Before 1982 and the advent of the Charter, domestic politics was mostly about federalism and the division of responsibility between Ottawa and the provinces. Since then, the growth of what my first political science professor, Alan Cairns, called the "embedded state" has changed things enormously. His term referred to the ability of federal and provincial officials to act on behalf of citizens. Ottawa was there to help, which meant to relieve citizens of their responsibilities and render them dependent on government.
Even before 1982, Ottawa had been spending money in areas of provincial jurisdiction and justifying its activity on the basis of the spending power. This power is nowhere to be found in the Constitution. It rest on legal sophistry first advanced by Frank Scott of McGill University that the federal government is a legal person called "the Crown in right of Canada" who can make gifts to citizens or to the provinces, with or without attached strings.
The practical outcome of the embedded state and the use of the spending power was called executive federalism. It was institutionalized in first ministers' conferences that brought together elected political executives, but also on occasion lobby groups such as the Assembly of First Nations. There was seldom any input from either citizens or regular legislators. The chief consequence was that the lines of federal and provincial jurisdiction and responsibility were blurred beyond discernment. Occasionally, as with such egregiously ill-considered proposals as the Meech Lake and Charlottetown accords, there was sufficient opposition from legislators and citizens to check the executive.
Here is a statistic: both Pierre Trudeau and Brian Mulroney on average held well over one such meeting a year. Stephen Harper has called one meeting in five years.Harper has made it clear on several occasions that individuals, not governments, are chiefly responsible for how we lead our lives. From child-care policy, property rights for status Indians or ending taxpayer support for political parties, the Harper government has pursued a strategic objective to dis-embed the federal state from the lives of citizens. This is why the Canadian Wheat Board is going the way of the long-gun registry.

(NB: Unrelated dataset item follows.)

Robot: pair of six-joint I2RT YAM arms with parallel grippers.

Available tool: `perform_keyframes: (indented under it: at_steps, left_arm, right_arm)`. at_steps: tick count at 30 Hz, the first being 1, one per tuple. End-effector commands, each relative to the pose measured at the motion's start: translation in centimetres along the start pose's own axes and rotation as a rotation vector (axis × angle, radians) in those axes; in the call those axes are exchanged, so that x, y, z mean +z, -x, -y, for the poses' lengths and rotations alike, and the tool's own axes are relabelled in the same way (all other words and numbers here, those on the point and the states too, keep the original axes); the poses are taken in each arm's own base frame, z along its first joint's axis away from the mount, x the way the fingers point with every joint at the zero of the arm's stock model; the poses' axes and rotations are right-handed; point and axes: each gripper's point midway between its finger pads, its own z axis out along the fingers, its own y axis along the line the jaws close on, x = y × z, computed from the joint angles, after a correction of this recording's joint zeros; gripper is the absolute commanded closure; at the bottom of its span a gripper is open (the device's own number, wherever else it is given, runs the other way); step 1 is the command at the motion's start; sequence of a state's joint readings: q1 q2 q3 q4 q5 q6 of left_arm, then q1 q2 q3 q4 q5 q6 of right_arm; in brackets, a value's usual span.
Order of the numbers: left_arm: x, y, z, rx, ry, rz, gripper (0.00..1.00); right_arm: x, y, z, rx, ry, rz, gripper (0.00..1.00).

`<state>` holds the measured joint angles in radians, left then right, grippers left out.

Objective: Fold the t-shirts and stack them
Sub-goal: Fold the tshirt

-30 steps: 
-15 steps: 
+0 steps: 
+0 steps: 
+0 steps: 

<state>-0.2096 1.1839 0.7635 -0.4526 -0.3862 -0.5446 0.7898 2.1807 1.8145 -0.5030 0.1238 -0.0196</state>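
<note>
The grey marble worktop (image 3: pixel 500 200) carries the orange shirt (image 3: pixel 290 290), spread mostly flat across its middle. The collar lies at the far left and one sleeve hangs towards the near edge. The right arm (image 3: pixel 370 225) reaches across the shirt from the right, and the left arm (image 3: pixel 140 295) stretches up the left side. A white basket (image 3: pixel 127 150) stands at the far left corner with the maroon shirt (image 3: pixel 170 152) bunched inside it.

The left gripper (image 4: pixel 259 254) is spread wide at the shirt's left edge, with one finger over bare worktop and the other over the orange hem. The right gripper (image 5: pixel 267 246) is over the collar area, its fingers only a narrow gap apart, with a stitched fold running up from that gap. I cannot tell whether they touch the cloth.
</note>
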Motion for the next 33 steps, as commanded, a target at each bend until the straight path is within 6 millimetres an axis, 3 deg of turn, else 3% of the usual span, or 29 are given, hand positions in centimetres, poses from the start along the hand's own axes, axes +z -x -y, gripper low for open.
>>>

Less remarked upon is the effort of the government to dismantle executive federalism. In the closing weeks of 2011, two events helped push the country in the direction of what might be called classical federalism, the federalism described in sections 91 and 92 of the old British North America Act, now called the Constitution Act (1867).First was the Dec. 19 announcement by Finance Minister Jim Flaherty to the provincial and territorial ministers that health-care transfers would level off over the next few years. This was a unilateral and final decision. More important, Flaherty said there would be no restrictions on how the provinces spent the money. Health-care delivery was a provincial responsibility, period. So ended half a century of coercion by Ottawa in the name of spurious national standards.
Then came the decision by the Supreme Court of Canada on the securities act reference.
The court's reasoning was anticipated by University of Toronto law professor Jeffrey MacIntosh in a series of articles last summer and fall in the Financial Post. The Achilles heel of the federal position was that Ottawa maintained that "systemic risk" to capital markets required a national regulator, but provincial membership was voluntary. Not only were the two arguments contradictory, but the first was mere conjecture without evidentiary support, a polite way of saying it was bogus.